### SOURCE MATERIAL
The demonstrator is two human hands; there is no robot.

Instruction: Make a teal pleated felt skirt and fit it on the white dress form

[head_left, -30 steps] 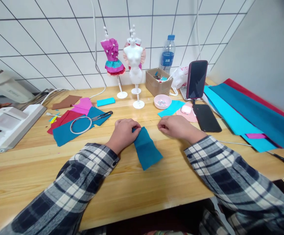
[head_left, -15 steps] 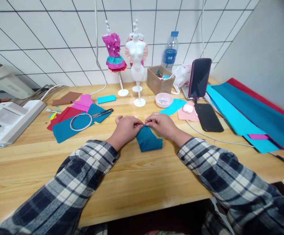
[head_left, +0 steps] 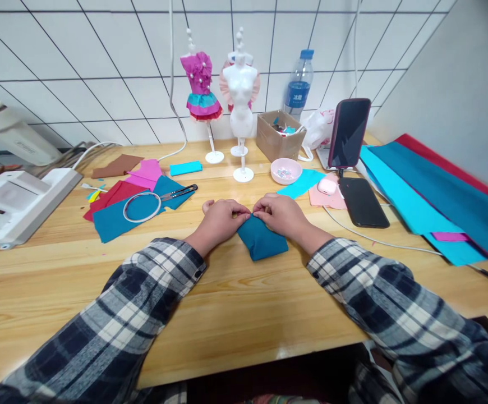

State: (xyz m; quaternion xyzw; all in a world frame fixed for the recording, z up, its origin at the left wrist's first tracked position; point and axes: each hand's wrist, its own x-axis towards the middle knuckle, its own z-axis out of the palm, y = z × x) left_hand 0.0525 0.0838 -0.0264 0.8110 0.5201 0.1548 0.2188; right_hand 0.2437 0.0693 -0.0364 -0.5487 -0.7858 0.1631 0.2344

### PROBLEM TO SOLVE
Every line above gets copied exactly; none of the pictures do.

### WRITTEN SOLUTION
The demonstrator is two human hands; there is no robot.

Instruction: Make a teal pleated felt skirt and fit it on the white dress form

[head_left, -30 steps] 
[head_left, -15 steps] 
[head_left, +0 steps] 

State: (xyz m; quaternion xyzw; all in a world frame fixed for the recording, z up, its origin at the left wrist's first tracked position; point and axes: each hand's wrist, its own x-axis towards the middle knuckle, its own z-axis out of the palm, y = z × x) left_hand 0.0525 0.0838 -0.0264 0.8110 0.5201 0.1548 0.2188; right_hand 0.2437 0.0693 -0.0364 -0.5487 -0.7858 0.1631 0.2344

That concludes the answer to this exercise.